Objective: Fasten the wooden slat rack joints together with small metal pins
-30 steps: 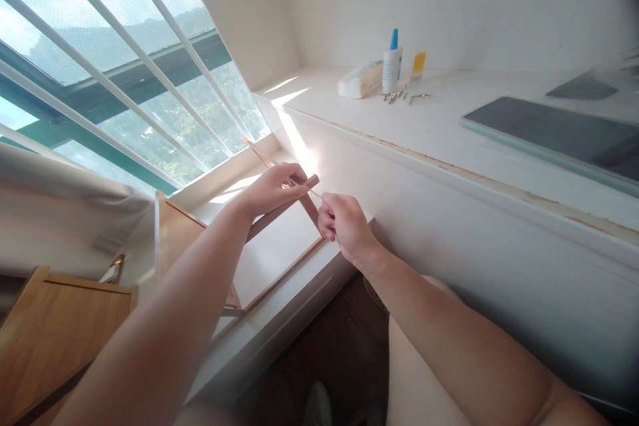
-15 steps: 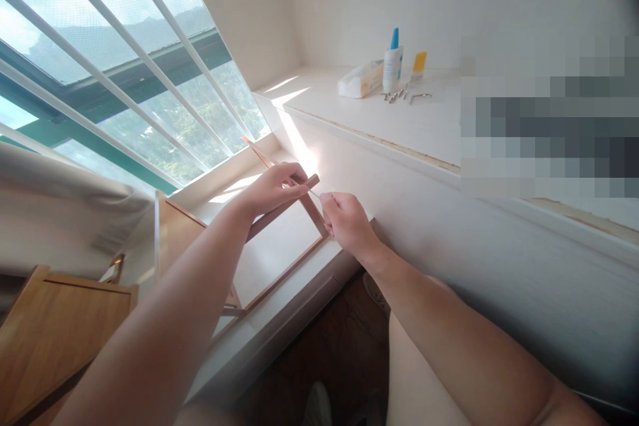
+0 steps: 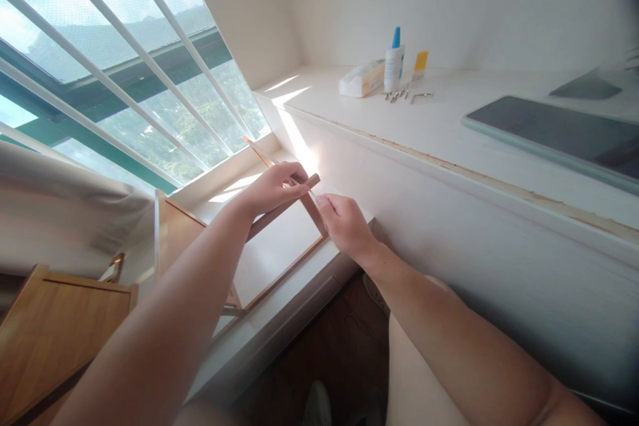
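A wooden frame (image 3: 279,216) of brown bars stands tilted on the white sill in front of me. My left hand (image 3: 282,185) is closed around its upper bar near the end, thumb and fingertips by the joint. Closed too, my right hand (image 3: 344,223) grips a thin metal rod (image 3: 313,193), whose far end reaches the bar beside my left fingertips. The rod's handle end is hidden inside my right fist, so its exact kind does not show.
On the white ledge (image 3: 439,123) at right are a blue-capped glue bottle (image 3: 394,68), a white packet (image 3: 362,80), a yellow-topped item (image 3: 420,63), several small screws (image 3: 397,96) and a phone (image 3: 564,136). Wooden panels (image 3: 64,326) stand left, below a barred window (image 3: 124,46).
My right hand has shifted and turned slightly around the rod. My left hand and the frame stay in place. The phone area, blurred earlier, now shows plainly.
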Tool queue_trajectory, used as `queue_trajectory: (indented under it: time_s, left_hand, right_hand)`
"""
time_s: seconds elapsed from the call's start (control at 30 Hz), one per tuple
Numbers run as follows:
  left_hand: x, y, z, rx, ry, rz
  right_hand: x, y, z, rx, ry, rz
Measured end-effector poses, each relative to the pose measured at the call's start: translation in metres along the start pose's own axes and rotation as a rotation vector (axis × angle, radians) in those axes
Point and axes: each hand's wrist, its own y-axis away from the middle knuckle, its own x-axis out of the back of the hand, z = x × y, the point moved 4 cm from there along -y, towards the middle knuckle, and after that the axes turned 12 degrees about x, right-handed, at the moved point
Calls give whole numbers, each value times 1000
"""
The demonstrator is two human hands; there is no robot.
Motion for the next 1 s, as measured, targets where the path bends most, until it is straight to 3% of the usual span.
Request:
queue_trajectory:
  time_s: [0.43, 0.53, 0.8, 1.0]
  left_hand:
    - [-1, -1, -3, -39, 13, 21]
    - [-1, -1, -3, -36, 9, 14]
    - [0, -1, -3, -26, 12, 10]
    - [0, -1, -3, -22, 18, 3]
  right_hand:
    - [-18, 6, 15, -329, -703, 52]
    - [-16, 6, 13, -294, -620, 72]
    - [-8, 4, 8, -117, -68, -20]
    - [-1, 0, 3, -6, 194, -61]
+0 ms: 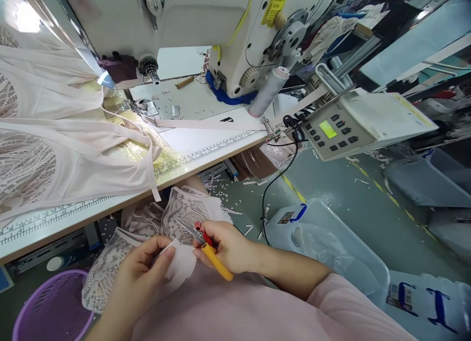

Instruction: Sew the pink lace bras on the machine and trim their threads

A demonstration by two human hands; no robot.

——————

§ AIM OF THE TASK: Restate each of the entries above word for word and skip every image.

§ RESULT:
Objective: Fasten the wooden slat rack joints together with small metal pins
-30 steps: 
-15 steps: 
+0 steps: 
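A wooden frame (image 3: 279,216) of brown bars stands tilted on the white sill in front of me. My left hand (image 3: 282,185) is closed around its upper bar near the end, thumb and fingertips by the joint. Closed too, my right hand (image 3: 344,223) grips a thin metal rod (image 3: 313,193), whose far end reaches the bar beside my left fingertips. The rod's handle end is hidden inside my right fist, so its exact kind does not show.
On the white ledge (image 3: 439,123) at right are a blue-capped glue bottle (image 3: 394,68), a white packet (image 3: 362,80), a yellow-topped item (image 3: 420,63), several small screws (image 3: 397,96) and a phone (image 3: 564,136). Wooden panels (image 3: 64,326) stand left, below a barred window (image 3: 124,46).
My right hand has shifted and turned slightly around the rod. My left hand and the frame stay in place. The phone area, blurred earlier, now shows plainly.
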Tool queue_trajectory, used as `queue_trajectory: (indented under it: time_s, left_hand, right_hand)`
"""
time_s: seconds elapsed from the call's start (control at 30 Hz), one per tuple
Numbers run as follows:
  left_hand: x, y, z, rx, ry, rz
  right_hand: x, y, z, rx, ry, rz
Measured end-effector poses, each relative to the pose measured at the call's start: translation in metres along the start pose's own axes and rotation as a rotation vector (axis × angle, radians) in those axes
Point and axes: each hand's wrist, its own y-axis away from the middle knuckle, its own x-axis out of the back of the hand, z = x × y, the point moved 4 cm from there along -y, towards the middle knuckle, and after that the axes turned 12 degrees about x, right-handed, at the moved point
Calls give whole numbers, each value times 1000
"""
The demonstrator is two human hands; there is no robot.
Motion for the next 1 s, as measured, targets where the path bends most, until it is straight to 3% of the usual span.
Request:
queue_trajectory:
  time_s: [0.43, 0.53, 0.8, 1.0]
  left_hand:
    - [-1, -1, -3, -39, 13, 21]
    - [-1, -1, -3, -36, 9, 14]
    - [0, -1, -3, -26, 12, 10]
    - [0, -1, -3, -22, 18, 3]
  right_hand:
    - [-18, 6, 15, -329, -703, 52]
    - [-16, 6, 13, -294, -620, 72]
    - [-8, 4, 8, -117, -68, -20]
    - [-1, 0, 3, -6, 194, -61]
+0 ms: 

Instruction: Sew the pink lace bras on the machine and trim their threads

A demonstration by two human hands; no robot.

No more output is needed.